No conocía el verdadero significado del jet lag hasta que viajé a Tailandia tomando un vuelo al amanecer, sin dormir, hacia París, de ahí otro a Jordania, sin dormir, y tras una demora de doce horas en Amman, tomar otro vuelo hacia Bangkok, sin dormir. Nunca estuve tan agotado en mi vida. La naturaleza de ese cansancio tuvo y sigue teniendo en la memoria un carácter desconocido. Los recuerdos de Bangkok son borrosos pero tienen matices escalofriantes. Como si durante los días que pasé ahí hubiera estado en la piel de un vagabundo. Caminaba por las calles a los tumbos, tropezando con perros que me parecía sobrepoblaban las aceras. Mi comportamiento era tan autómata que de pronto los turistas creían ver encarnados los efectos del exceso de estímulos del sudeste asiático y me cubrían de miradas piadosas o asombradas. Parecían pensar: eso queda de un mochilero después de un año de drogas y sexo barato. Nadie imaginaba que ese muerto en vida había estado viajando en aerolíneas de segunda línea sesenta horas y deambulaba por la ciudad hacía tres días sin poder dormir más de una hora de corrido.
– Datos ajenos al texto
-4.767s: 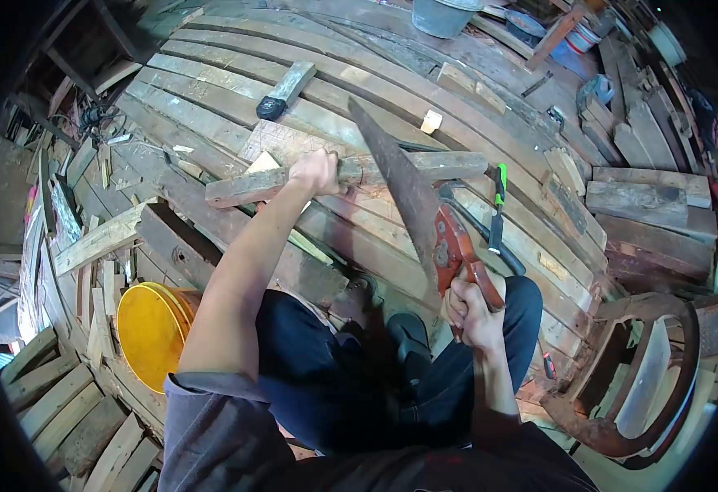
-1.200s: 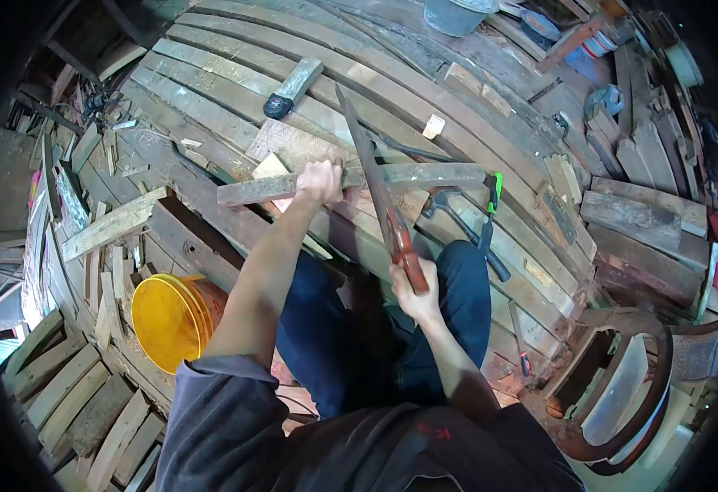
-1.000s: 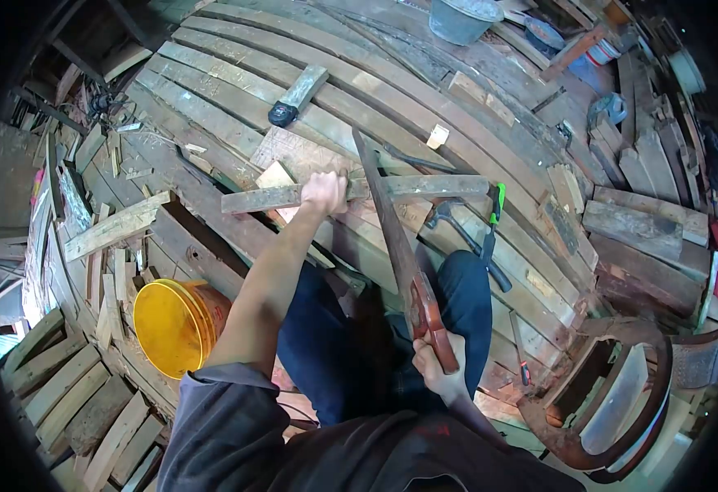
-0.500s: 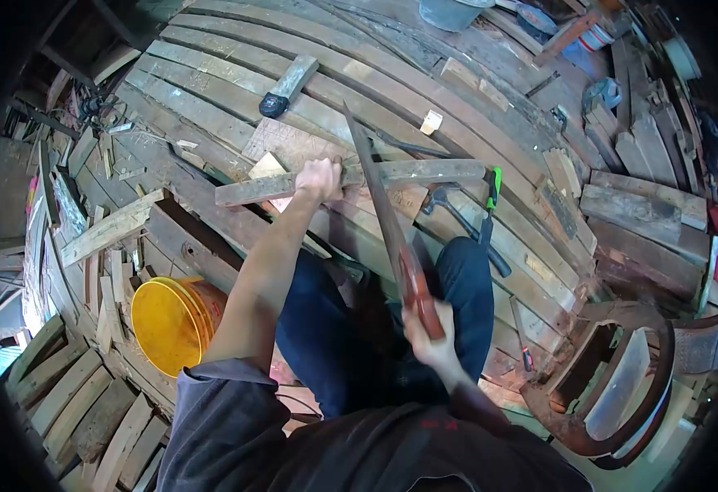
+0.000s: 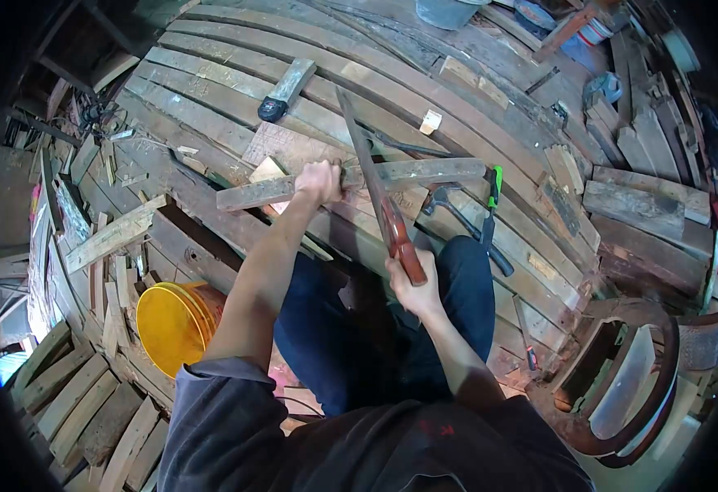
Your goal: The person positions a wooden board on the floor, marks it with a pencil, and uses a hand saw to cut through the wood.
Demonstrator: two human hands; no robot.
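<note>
Grey bucket (image 5: 447,11) cut off by top edge; saw teeth (image 5: 357,146) too small to tell.

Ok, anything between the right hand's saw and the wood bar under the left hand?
Nothing visible. The saw, in the right hand, crosses the wood bar; the left hand holds the bar left of the saw. The claw hammer lies to the saw's right, not in between.

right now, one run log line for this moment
left hand: grips wood bar | right hand: holds saw, blade across bar | hammer: beside knee
</note>
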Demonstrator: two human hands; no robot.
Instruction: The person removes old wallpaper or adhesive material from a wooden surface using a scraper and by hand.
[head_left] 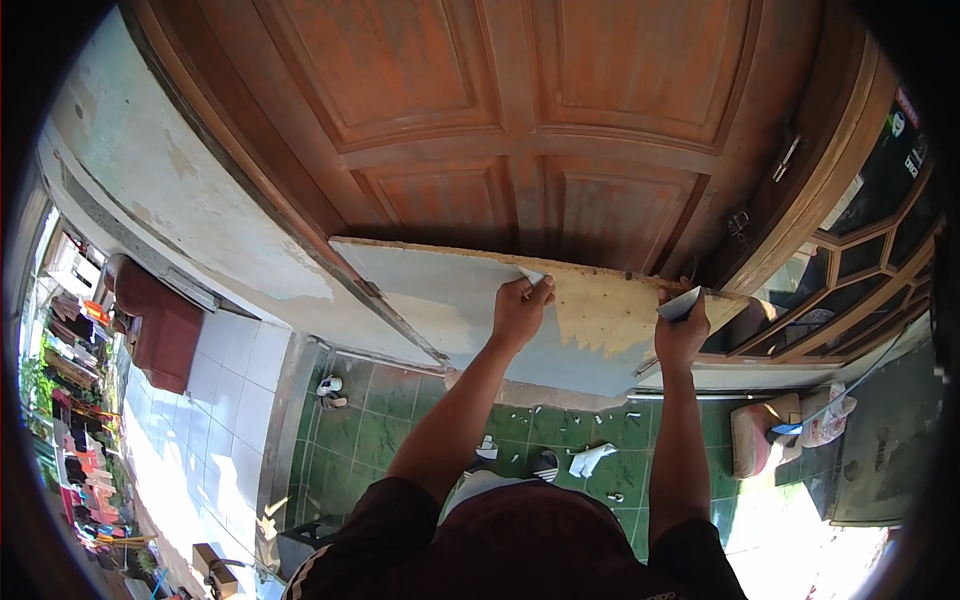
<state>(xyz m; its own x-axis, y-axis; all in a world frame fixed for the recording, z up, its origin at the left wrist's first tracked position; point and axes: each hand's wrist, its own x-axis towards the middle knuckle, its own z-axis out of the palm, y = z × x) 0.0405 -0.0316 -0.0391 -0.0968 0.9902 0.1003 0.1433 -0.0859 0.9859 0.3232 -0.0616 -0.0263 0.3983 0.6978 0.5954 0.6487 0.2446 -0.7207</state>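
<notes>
A wide board (420, 300) stands on edge across the brown wooden door in front of me. Pale grey covering lies over its left and lower parts, while the upper right shows bare yellowish wood (600, 315) with a ragged border. My left hand (520, 312) is closed at the board's top edge, pinching a lifted white flap of the covering (532, 275). Farther right, my right hand (683, 325) is closed around a flat pale grey piece (679, 304) at the bare end of the board; its fingers reach over the top edge.
Torn white scraps (592, 459) lie on the green tiled floor (390, 400) around my feet. A worn wall (190, 180) runs along the left, with a dark red sofa (165, 325) beyond it. Bags (822, 415) sit at the right, below a wood-framed window (850, 270).
</notes>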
Un efecto del cansancio extremo consiste en quedarse sin lengua, más todavía en Oriente. Escuchaba hablar una lengua que parecía falsa, inventada para enloquecer extranjeros. El inglés y cualquier atisbo de idioma que había aprendido aparecían mixturados y sin forma. Y el castellano parecía una lengua fósil y sin gramática, que no calzaba con la identidad del hombre que había llegado a Bangkok, como si entre un vuelo y otro me hubieran sustituido por un doble. Siguieron pasando días sin sueño, apenas una o dos horas diurnas de las cuales despertaba de-sorientado, sin recuerdos, convencido de que había dormido lo suficiente, hasta que inmediatamente, al ponerme de pie, sentía las piernas endebles, el calor agobiante y los olores exóticos, y pensaba en dar por terminada la aventura y tomarme un avión de vuelta, o en reintentar un acto imposible: seguir durmiendo. Empezaban a llegar ruidos de todos lados, el insomnio agudizaba el oído al punto de que una aspiradora, tres pisos abajo, resonaba, ronca, en el interior de mi habitación. Y en esas circunstancias, dormir no dependía de la voluntad. Simplemente me apagaba de golpe, en una suerte de desmayo instantáneo que aparejaba ausencia total, ya que cuando despertaba no recordaba ni haber soñado ni haber viajado.
Consideré seriamente la posibilidad de tomarme un vuelo de regreso cuando salí para dar una vuelta manzana y no pude volver. Me fui alejando cada vez más de esa orilla que era el hostel, arrastrado por una corriente extraña que deglutía la noción de tiempo y espacio. Traté de aferrarme a la bondad de caminantes, pero ninguno parecía entender mi lengua. ¿El nombre del hotel? ¿Dirección? No tenía nada de eso. Estaba perdido. En la habitación quedaría mi pasaporte y mi pequeña mochila con ropa de verano como rastro de mi paso por Tailandia.
Después de horas de desesperación, alguien me interpretó y simplemente me dijo: a tres cuadras hay varios hostels. Empaqué mis cosas. Pero en vez de ir al aeropuerto y huir, pensé que tenía que sacarme de encima la impresión de haber estado en un lugar sin cultura y rastrear las raíces de Tailandia en pueblos donde la historia hubiera sobrevivido al consumo del turismo. Al día siguiente, en Ayuttahya, antigua capital y centro arqueológico, pude dormir.